Task details:
Below are some records; output exactly the lines from the line with "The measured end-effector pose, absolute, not" to the line with "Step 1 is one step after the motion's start", both ends kept, and nothing more.
************
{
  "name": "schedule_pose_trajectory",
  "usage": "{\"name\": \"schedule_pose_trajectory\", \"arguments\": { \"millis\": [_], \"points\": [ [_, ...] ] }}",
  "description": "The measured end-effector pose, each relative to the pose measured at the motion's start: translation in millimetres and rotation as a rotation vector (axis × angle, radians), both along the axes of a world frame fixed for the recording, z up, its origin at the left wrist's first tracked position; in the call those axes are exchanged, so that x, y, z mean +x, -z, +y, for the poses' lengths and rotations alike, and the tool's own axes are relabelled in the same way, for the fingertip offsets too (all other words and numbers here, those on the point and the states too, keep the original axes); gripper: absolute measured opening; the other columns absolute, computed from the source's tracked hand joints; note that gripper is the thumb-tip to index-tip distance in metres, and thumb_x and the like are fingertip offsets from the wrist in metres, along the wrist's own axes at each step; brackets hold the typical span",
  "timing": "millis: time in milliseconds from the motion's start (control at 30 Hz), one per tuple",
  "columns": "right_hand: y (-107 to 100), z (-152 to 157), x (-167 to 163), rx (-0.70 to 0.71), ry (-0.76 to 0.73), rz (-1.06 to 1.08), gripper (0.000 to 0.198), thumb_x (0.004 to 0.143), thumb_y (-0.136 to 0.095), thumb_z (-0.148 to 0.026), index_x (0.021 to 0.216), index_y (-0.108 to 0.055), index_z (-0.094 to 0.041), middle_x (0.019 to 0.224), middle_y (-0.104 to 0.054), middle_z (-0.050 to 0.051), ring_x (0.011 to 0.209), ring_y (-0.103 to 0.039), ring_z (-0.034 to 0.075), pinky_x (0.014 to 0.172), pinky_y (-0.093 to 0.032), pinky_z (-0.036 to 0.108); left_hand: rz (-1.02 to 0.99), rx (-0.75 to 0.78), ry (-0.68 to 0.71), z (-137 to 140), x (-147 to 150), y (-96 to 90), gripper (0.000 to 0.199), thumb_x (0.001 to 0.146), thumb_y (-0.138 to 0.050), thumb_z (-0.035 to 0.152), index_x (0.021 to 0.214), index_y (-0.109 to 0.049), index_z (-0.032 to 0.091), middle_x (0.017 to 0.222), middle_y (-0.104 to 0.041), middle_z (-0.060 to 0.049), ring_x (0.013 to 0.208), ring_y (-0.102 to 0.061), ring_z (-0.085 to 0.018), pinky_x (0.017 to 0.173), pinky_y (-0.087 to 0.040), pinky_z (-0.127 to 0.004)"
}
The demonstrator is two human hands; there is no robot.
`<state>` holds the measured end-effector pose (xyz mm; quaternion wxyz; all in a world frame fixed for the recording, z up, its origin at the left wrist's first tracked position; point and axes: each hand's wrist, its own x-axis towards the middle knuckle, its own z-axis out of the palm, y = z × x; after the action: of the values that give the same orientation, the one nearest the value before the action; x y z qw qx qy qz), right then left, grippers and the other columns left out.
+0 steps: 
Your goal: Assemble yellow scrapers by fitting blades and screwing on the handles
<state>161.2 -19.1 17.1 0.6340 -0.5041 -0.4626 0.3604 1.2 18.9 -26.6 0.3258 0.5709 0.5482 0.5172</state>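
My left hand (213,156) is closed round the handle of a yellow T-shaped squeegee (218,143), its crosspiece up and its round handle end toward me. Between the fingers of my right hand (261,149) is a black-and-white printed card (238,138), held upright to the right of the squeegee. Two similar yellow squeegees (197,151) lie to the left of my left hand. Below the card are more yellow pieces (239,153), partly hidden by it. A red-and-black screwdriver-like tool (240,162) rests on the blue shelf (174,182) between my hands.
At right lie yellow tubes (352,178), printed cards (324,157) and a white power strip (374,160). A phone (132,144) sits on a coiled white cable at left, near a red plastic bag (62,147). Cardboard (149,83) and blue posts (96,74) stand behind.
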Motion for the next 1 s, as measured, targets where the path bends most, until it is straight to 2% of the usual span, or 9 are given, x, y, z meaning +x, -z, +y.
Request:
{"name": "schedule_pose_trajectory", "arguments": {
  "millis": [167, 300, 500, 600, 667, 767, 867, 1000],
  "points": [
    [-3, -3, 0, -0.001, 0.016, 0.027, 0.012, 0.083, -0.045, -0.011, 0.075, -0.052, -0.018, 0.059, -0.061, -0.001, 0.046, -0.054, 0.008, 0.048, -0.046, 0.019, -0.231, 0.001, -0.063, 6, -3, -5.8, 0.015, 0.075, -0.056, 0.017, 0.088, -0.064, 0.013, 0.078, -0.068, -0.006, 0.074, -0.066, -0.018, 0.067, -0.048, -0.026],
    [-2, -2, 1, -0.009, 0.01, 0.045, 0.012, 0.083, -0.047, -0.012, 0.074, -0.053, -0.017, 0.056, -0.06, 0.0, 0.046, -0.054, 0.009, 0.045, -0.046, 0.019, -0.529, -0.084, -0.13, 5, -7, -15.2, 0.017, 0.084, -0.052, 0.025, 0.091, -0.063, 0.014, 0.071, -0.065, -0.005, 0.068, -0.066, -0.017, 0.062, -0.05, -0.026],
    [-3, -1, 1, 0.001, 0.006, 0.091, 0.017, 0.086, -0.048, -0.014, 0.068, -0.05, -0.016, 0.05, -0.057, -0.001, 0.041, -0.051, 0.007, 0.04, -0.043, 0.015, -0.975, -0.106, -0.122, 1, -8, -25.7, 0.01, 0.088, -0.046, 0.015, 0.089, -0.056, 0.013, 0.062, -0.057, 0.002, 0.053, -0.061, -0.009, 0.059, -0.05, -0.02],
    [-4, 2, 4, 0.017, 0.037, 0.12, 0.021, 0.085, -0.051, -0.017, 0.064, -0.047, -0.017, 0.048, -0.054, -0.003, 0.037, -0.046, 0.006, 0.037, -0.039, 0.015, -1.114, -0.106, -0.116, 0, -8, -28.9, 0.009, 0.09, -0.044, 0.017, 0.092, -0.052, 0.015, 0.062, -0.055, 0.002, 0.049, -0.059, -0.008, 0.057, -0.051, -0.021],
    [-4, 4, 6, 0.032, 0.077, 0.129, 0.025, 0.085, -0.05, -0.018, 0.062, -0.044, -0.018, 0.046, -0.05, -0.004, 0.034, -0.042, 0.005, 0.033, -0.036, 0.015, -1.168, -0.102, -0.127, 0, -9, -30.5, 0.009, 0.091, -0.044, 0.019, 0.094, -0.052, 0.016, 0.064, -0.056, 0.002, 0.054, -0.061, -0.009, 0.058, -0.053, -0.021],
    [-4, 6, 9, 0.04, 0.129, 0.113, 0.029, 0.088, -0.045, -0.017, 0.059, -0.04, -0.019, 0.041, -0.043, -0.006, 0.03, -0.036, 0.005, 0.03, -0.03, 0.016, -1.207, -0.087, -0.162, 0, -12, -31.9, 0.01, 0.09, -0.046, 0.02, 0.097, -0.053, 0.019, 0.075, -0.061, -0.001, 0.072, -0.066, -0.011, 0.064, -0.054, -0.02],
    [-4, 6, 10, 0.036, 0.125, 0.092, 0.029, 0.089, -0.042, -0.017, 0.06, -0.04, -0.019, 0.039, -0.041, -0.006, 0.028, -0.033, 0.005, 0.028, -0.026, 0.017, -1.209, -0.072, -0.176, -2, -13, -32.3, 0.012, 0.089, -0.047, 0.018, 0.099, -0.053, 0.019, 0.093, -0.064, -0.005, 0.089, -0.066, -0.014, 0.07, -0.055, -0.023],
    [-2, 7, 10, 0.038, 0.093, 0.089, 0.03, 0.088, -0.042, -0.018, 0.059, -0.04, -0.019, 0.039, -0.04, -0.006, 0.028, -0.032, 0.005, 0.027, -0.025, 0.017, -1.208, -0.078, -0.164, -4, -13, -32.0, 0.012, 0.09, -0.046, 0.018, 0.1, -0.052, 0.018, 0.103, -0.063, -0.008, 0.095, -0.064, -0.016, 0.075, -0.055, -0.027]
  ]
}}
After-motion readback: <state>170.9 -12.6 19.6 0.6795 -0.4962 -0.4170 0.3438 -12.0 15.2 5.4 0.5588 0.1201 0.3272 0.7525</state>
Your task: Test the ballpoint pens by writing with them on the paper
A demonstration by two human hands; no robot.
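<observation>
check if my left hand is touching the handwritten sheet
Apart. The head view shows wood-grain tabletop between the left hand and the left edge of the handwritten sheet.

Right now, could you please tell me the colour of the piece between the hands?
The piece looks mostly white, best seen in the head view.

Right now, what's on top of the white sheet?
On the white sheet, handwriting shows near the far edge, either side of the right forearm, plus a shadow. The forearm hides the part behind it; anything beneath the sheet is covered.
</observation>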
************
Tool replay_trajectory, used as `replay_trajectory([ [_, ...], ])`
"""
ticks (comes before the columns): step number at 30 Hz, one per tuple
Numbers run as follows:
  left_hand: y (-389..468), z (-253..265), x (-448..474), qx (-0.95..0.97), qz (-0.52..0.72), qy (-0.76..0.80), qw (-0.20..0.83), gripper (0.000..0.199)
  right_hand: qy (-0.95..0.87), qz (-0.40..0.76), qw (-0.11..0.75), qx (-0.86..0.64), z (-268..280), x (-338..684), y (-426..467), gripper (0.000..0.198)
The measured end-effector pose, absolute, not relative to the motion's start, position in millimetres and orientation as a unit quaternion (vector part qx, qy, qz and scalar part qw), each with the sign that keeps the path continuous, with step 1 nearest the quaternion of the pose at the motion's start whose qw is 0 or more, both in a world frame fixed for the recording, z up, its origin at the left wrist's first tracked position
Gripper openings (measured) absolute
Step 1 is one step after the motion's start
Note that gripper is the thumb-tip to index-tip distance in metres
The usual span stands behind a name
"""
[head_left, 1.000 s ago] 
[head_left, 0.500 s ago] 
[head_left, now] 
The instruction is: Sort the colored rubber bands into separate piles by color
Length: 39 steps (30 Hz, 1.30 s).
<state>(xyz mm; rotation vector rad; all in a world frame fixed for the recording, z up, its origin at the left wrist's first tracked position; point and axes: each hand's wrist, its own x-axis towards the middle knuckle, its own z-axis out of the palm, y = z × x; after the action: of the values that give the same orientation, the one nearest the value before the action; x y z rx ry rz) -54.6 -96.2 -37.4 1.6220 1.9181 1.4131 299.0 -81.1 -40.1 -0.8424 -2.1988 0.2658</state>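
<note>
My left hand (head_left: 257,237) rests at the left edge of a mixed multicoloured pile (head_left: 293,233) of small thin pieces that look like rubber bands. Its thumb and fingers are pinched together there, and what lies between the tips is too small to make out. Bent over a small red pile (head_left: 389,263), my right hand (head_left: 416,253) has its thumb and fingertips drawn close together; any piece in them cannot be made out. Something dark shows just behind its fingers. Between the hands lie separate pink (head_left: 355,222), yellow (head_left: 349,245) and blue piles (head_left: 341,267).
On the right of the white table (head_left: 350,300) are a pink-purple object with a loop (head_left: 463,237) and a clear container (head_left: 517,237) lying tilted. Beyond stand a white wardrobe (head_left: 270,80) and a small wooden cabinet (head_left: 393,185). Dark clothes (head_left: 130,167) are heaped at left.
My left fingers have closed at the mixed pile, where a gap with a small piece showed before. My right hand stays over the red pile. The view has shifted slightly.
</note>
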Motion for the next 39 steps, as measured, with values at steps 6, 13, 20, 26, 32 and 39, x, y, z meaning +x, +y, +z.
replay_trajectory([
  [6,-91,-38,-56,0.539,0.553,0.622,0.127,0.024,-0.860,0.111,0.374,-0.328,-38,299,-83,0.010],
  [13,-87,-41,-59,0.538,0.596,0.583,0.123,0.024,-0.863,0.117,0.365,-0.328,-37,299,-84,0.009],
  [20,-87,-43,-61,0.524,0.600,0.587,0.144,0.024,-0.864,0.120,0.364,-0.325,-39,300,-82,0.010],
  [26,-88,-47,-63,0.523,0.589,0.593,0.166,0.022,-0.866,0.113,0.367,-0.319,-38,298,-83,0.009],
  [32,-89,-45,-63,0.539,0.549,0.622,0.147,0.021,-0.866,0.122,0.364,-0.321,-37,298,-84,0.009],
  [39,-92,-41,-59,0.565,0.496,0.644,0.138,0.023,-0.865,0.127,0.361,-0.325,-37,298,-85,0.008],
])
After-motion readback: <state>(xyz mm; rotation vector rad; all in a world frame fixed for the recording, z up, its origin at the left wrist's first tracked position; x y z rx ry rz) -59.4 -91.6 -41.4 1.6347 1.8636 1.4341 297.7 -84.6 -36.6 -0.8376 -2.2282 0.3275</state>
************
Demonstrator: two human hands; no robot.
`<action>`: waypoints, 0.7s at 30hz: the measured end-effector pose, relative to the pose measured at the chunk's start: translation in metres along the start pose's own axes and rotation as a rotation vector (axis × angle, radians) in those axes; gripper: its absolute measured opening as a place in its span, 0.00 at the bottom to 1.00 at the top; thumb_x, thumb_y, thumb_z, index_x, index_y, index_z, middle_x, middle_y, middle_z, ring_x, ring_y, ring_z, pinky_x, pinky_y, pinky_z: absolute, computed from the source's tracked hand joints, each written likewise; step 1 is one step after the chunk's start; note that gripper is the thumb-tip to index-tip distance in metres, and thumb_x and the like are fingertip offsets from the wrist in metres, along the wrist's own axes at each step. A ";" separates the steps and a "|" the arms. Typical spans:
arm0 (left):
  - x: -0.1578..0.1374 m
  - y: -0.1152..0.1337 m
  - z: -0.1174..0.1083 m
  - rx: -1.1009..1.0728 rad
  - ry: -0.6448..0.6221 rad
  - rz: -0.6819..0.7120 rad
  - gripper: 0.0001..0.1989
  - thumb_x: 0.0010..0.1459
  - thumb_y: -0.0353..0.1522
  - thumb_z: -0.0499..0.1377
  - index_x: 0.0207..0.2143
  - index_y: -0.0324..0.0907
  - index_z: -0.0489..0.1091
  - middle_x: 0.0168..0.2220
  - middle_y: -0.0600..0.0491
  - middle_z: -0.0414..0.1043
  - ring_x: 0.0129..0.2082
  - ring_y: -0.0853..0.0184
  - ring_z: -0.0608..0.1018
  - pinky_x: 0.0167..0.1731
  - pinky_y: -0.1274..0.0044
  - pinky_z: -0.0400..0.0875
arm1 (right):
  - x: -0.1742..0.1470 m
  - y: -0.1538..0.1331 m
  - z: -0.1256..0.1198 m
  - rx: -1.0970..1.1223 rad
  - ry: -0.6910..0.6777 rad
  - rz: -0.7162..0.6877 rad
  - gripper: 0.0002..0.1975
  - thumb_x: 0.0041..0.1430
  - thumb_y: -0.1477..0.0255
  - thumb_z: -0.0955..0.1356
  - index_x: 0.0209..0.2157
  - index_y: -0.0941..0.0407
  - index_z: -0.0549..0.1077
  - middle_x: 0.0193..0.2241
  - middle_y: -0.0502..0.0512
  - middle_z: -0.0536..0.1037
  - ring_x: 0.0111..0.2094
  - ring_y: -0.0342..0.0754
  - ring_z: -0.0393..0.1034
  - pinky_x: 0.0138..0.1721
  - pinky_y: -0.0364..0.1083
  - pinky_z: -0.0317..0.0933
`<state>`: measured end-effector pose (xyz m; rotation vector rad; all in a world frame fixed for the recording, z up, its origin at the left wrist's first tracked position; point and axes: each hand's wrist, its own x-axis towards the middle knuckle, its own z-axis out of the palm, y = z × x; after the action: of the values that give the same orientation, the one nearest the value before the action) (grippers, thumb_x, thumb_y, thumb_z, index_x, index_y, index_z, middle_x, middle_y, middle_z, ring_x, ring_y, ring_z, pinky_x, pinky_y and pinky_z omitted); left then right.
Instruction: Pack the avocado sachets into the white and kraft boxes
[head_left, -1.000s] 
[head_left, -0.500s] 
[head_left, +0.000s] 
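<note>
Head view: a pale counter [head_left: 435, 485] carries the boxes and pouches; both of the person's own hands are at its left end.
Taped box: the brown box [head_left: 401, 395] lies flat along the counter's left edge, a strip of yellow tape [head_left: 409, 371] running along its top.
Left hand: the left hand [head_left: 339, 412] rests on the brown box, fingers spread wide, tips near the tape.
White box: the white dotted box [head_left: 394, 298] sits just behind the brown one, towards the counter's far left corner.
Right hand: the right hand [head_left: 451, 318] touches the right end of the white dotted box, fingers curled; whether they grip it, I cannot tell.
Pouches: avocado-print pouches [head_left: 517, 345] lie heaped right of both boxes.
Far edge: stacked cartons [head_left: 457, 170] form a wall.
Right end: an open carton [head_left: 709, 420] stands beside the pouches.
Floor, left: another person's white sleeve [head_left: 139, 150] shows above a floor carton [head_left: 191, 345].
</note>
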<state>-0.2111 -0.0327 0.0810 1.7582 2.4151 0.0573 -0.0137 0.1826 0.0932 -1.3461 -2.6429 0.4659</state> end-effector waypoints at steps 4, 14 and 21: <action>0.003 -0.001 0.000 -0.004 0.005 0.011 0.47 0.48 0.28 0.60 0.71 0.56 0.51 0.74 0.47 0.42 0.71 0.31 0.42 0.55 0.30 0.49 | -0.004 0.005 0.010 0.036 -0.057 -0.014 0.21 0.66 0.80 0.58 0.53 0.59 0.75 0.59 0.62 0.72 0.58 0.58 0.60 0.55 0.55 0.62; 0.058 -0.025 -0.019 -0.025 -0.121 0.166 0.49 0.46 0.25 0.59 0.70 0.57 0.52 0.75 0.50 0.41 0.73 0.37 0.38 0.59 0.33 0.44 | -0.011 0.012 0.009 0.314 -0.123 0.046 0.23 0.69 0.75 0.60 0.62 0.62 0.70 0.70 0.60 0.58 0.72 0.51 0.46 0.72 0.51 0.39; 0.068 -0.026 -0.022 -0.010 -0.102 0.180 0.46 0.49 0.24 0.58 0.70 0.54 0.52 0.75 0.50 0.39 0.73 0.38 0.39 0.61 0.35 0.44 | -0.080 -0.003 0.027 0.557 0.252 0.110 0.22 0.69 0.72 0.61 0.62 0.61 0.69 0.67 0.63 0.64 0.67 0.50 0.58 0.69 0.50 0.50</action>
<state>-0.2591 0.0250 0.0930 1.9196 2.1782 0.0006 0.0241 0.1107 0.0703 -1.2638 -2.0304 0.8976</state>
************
Answer space:
The measured end-effector pose, absolute, not relative to the motion's start, position in millimetres and orientation as a unit quaternion (vector part qx, qy, qz and scalar part qw), each with the sign that keeps the path continuous, with step 1 nearest the quaternion of the pose at the motion's start whose qw is 0 or more, both in a world frame fixed for the recording, z up, its origin at the left wrist's first tracked position
Gripper openings (measured) absolute
Step 1 is one step after the motion's start

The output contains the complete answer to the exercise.